I'd like to perform simple groupby operations on this column of tuples, such as sum or count.
Example :
df = pd.DataFrame(data={
'col1': [1,2,3,4] ,
'col2': [('a', 'b'), ('a'), ('b', 'n', 'k'), ('a', 'c', 'k', 'z') ] ,
})
print df
outputs :
col1 col2
0 1 (a, b)
1 2 (a, m)
2 3 (b, n, k)
3 4 (a, c, k, z)
I'd like to be able to group by col2 on col1, with for instance a sum.
Expected output would be :
col2 sum_col1
0 a 7
1 b 4
2 c 4
3 n 3
3 m 2
3 k 7
3 z 4
I feel that pd.melt might be able to use, but i can't see exactly how.
Here is an approach using .get_dummies and .melt:
import pandas as pd
df = pd.DataFrame(data={
'col1': [1,2,3,4] ,
'col2': [('a', 'b'), ('a'), ('b', 'n', 'k'), ('a', 'c', 'k', 'z') ] ,
})
value_col = 'col1'
id_col = 'col2'
Unpack tuples to DataFrame:
df = df.join(df.col2.apply(lambda x: pd.Series(x)))

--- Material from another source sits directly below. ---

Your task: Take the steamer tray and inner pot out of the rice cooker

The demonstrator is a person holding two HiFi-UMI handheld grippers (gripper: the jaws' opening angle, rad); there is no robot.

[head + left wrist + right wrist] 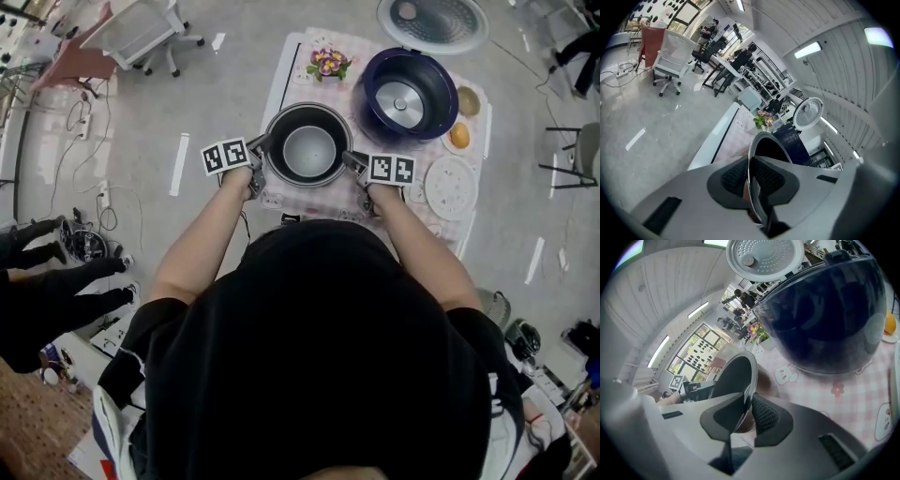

Create columns with values of tuples:
dummy_cols = df.columns.difference(df[[value_col, id_col]].columns)
dfd = pd.get_dummies(df[dummy_cols | pd.Index([value_col])])
Producing:
col1 0_a 0_b 1_b 1_c 1_n 2_k 3_z
0 1 1 0 1 0 0 0 0
1 2 1 0 0 0 0 0 0
2 3 0 1 0 0 1 1 0
3 4 1 0 0 1 0 1 1
Then .melt it and clean variable column from prefixes:
dfd = pd.melt(dfd, value_vars=dfd.columns.difference([value_col]).tolist(), id_vars=value_col)
dfd['variable'] = dfd.variable.str.replace(r'\d_', '')
print dfd.head()
Yielding:
col1 variable value
0 1 a 1
1 2 a 1
2 3 a 0
3 4 a 1
4 1 b 0
And finally get your output:
dfd[dfd.value != 0].groupby('variable')[value_col].sum()
variable
a 7
b 4
c 4
k 7
n 3
z 4
Name: col1, dtype: int64